It was someones network that they're in charge of securing.

> The criminal who is secretly trying to hide IP cameras in your house is going to leave you a picture of Rick Astley?

See anything from Anonymous-like hacking groups. Leaving troll notes behind isn't all that uncommon in network breaches. The point is you just don't know until you investigate.

> Suppose your neighbor sees what kind of locks you have on your door and proceeds to pick them in front of you in ten seconds

Or picks them while you're out and leaves a note saying "your locks suck". You discover it's your neighbour after checking your cameras. The OP did say they traced his IP to discover who it was, this wasn't some white hat pen test.

> That's the whole problem.
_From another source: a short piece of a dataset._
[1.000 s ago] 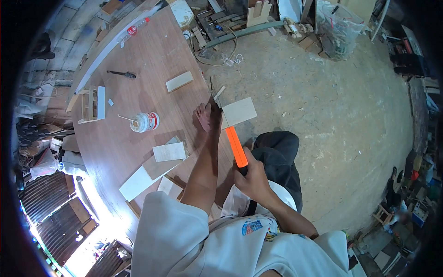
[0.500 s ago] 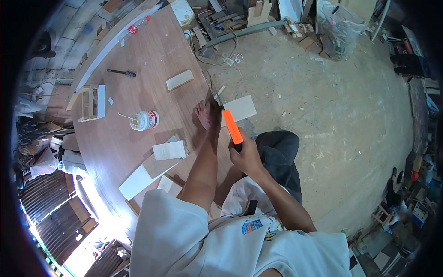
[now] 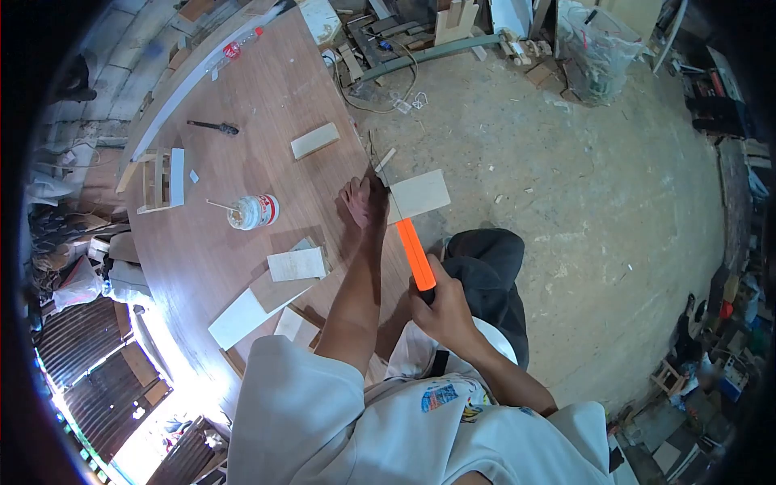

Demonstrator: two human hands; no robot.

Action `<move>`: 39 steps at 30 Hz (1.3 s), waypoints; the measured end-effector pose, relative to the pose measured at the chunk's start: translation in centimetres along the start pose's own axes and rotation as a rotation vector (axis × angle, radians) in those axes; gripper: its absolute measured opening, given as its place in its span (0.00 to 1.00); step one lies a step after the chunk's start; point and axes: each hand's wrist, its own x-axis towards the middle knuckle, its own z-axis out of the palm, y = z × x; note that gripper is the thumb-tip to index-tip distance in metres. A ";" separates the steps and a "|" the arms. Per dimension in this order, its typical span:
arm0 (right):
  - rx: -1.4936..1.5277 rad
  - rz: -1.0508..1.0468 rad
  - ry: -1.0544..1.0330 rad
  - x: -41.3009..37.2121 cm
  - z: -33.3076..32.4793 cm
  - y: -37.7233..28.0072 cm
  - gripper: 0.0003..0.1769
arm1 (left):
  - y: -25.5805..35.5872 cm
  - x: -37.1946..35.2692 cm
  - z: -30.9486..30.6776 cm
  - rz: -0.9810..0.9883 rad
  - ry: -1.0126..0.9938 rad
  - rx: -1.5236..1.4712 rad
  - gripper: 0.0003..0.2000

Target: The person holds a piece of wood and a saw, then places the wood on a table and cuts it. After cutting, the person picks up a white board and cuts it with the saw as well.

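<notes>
My right hand (image 3: 443,305) is wrapped round the dark grip of a handsaw (image 3: 415,255) with a bright orange back. Its thin blade runs forward along the table's edge, close beside my left hand (image 3: 365,200). That hand presses down at the edge with its fingers curled; what lies under them is hidden. Right of the blade a pale flat board (image 3: 420,196) shows beyond the edge, and a thin wood strip (image 3: 386,159) sticks out ahead of it.
On the brown table (image 3: 267,97) are a wood block (image 3: 315,141), a glue tub (image 3: 255,212) with a stick in it, a dark tool (image 3: 213,127), a small wooden frame (image 3: 166,181) and stacked white boards (image 3: 297,264). Scraps and a plastic bag (image 3: 596,56) lie on the floor ahead.
My right hand has drawn the saw back toward my body, so more of the blade shows. My left hand has stayed in place at the table's edge.
</notes>
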 end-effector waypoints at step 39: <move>-0.054 0.114 -0.093 2.1 0.9 1.0 0.15 | -1.4 -0.1 0.0 -0.099 -0.092 0.054 0.08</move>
You need to find something to distinguish those situations and codify it into law, instead of having a law so broad that it covers both and then having to rely on prosecutorial discretion.

Great point, I'm on board. But there's a lot to cover that isn't just "what harm did you cause once you were in?". There's potentially time and money (resources) that law enforcement spend investigating. Resources that the company spends investigating. If the breach is public, stock prices could be impacted. IP could be discovered - whether or not it is disseminated, sometimes you just can't know.

All of this because you wanted some lulz and to see if you could? How about stay out of the network you aren't meant to be in. Go into pen testing if you find that work so rewarding and fun.

Punishment isn't the only reason we have laws. Deterrence is also key.



> There's potentially time and money (resources) that law enforcement spend investigating. Resources that the company spends investigating. If the breach is public, stock prices could be impacted. IP could be discovered - whether or not it is disseminated, sometimes you just can't know.

Which is necessary because of the vulnerability, not because of the breach. If bad people could have gotten into your network and that is something you care to spend resources investigating then you need to do it regardless of whether the person who notified you of the vulnerability trolled you with it or not. Whether they troll you is independent of whether they steal your secrets; you can have either without the other or both or neither.

> All of this because you wanted some lulz and to see if you could? How about stay out of the network you aren't meant to be in.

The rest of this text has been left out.